:: PROBLEM DESCRIPTION ::
Every line holding the string "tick" is to be copied from the entries below.

========================================================================

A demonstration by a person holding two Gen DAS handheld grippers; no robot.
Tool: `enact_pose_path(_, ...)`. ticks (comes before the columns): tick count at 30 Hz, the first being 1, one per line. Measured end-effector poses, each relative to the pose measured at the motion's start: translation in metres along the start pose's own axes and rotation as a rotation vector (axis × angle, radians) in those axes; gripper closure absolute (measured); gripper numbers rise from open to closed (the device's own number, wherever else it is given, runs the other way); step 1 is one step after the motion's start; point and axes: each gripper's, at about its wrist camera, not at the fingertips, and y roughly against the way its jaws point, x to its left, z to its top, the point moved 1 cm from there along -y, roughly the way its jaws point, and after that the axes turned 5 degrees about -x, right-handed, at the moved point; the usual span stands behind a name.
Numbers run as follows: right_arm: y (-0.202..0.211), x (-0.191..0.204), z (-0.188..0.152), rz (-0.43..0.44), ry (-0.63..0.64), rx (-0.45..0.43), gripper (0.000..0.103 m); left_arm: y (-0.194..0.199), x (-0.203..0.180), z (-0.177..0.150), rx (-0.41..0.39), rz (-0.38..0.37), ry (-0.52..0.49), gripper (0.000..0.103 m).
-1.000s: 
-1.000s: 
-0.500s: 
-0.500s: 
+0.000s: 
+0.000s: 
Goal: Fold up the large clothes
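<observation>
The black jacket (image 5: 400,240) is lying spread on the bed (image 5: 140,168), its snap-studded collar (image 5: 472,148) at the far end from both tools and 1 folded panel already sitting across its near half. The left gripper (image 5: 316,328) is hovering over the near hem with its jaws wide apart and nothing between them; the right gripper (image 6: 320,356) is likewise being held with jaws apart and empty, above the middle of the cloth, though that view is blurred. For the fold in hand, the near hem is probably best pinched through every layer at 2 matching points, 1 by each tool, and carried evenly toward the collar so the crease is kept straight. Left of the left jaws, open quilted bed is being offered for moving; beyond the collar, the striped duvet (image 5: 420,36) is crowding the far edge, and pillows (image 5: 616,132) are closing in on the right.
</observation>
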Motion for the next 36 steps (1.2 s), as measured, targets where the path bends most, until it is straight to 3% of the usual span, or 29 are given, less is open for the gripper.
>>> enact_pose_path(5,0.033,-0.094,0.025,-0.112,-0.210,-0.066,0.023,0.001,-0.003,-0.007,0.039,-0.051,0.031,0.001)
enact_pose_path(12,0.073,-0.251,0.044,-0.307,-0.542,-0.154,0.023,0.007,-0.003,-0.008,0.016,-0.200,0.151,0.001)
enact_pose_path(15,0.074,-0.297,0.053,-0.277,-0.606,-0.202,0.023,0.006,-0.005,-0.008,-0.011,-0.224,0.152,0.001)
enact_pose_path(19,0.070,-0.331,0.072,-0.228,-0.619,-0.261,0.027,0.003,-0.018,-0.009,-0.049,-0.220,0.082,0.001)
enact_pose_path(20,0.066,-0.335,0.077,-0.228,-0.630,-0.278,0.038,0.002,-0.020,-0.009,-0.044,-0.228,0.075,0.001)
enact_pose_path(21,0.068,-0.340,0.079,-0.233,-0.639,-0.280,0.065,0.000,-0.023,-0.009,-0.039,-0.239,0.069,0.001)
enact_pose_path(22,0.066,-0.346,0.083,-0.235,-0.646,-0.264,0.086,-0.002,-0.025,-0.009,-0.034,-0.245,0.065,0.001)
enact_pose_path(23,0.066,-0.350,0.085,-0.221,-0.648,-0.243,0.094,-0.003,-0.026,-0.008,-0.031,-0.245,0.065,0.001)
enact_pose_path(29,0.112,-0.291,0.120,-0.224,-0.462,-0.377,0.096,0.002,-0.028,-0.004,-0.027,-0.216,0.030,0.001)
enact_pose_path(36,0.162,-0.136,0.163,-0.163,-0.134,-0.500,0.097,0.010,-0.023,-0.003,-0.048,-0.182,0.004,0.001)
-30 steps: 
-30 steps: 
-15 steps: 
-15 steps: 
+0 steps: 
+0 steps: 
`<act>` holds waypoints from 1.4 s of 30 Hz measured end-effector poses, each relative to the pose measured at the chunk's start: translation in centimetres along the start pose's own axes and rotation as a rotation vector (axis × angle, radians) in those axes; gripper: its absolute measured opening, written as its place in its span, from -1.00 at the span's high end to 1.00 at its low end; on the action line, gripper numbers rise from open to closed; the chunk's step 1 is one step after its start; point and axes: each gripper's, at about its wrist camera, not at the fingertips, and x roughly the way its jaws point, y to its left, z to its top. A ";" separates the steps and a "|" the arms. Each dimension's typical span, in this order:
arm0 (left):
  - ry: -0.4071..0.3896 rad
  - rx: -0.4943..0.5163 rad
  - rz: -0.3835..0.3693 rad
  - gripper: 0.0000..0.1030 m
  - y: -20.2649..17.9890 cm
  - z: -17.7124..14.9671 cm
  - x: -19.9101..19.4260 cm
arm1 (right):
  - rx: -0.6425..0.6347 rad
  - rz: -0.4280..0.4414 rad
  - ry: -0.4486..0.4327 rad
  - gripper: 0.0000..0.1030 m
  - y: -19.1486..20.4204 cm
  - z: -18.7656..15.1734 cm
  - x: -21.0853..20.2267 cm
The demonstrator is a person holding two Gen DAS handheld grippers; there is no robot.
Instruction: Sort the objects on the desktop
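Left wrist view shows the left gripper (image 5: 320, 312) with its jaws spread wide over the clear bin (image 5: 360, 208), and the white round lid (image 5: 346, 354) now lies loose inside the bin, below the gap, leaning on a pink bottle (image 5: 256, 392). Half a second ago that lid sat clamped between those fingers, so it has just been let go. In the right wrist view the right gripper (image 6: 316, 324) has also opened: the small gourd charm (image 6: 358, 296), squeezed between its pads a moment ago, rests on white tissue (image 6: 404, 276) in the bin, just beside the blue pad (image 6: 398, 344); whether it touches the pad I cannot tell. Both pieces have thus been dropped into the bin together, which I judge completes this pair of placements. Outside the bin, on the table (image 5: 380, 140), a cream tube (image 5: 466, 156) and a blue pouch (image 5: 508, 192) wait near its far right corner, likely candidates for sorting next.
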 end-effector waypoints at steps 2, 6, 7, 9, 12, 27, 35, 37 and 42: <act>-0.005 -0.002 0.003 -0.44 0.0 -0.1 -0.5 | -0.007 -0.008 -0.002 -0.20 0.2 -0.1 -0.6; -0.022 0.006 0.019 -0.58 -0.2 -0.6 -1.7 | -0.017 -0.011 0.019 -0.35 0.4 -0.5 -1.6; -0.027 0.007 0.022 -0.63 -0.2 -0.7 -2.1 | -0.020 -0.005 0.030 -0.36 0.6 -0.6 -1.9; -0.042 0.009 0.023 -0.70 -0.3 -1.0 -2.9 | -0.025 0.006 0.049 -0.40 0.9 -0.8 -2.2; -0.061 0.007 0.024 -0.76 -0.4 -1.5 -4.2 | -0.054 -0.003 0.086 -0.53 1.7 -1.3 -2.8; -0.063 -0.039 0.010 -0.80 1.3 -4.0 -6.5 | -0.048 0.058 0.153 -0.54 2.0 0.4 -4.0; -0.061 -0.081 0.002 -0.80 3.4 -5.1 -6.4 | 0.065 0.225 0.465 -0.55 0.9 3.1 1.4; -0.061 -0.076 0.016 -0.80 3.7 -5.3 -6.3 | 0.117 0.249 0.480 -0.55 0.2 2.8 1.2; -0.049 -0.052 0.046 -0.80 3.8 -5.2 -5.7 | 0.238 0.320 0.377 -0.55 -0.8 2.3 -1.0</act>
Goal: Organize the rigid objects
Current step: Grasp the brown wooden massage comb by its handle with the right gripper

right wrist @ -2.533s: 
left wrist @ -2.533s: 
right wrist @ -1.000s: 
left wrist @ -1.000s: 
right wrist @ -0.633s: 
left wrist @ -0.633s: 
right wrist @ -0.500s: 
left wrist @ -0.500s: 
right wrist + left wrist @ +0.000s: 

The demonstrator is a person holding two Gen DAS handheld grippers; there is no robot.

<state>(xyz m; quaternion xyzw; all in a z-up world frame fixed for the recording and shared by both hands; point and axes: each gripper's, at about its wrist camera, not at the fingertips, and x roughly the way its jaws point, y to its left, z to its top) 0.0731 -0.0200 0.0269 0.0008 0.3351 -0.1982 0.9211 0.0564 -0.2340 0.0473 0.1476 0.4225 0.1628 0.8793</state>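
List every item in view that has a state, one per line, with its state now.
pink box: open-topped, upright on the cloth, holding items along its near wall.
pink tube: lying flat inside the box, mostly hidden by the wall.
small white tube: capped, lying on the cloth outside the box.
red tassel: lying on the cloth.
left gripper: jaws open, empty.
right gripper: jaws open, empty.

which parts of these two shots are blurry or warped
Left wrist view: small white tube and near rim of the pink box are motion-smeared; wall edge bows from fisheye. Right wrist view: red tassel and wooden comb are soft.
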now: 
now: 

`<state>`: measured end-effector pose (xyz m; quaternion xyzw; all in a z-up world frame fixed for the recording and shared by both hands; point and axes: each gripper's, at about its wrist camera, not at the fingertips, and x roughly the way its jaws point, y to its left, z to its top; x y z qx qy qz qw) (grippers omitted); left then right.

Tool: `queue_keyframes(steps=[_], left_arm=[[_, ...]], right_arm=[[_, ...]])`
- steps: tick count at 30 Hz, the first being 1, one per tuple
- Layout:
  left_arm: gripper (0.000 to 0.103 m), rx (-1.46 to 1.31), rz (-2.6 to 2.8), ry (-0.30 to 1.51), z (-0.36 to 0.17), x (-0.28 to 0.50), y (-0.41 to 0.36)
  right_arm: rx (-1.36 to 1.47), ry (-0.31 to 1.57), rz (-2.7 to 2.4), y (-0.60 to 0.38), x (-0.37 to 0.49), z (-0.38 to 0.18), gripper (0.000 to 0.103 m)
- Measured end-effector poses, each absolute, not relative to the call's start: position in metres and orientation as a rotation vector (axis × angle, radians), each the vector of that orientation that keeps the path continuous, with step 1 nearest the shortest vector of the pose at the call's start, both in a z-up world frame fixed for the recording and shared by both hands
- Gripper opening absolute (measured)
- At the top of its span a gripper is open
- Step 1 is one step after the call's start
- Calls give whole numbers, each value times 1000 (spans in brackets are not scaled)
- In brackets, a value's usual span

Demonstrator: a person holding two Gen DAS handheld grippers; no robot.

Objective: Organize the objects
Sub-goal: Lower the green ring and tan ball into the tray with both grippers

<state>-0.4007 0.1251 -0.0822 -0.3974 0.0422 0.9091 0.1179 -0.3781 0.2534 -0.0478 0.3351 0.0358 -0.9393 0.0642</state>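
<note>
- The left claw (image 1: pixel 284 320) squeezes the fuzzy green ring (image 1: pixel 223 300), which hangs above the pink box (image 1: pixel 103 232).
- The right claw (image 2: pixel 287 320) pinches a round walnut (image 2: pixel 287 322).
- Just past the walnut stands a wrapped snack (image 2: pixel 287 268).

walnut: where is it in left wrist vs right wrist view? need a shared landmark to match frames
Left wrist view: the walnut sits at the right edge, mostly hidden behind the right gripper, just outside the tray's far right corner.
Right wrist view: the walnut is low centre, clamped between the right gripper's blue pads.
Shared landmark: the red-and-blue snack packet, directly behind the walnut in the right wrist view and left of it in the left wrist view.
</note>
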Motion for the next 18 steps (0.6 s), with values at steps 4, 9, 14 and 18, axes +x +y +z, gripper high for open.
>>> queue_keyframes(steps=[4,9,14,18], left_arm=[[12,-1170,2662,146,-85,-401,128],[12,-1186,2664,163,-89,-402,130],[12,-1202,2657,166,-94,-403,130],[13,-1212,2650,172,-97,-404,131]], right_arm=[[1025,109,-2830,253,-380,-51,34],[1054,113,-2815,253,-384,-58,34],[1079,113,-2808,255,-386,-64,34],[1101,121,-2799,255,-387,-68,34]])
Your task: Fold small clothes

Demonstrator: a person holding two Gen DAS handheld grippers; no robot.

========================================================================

:: PROBLEM SOLUTION ::
Tool: `enact_pose_path(_, ...)`. ticks (comes before the columns): tick count at 30 Hz, the first being 1, one per line. Measured end-effector poses, each relative to the pose measured at the motion's start: translation in metres along the start pose's own axes and rotation as a rotation vector (axis × angle, radians) in those axes; gripper closure absolute (measured); gripper numbers rise from open to closed (the device's own number, wherever else it is given, runs the other way); step 1 is one step after the motion's start; point and axes: each gripper's, at about its wrist camera, not at the fingertips, and y roughly against the way its jaws point, x to its left, z to its top, the point moved 1 cm from there along -y, roughly the way its jaws point, and after that the axes turned 5 degrees about -x, right-handed, at the moved point; the usual span stands behind a name.
- steps: tick count at 30 Hz, the first being 1, one per tuple

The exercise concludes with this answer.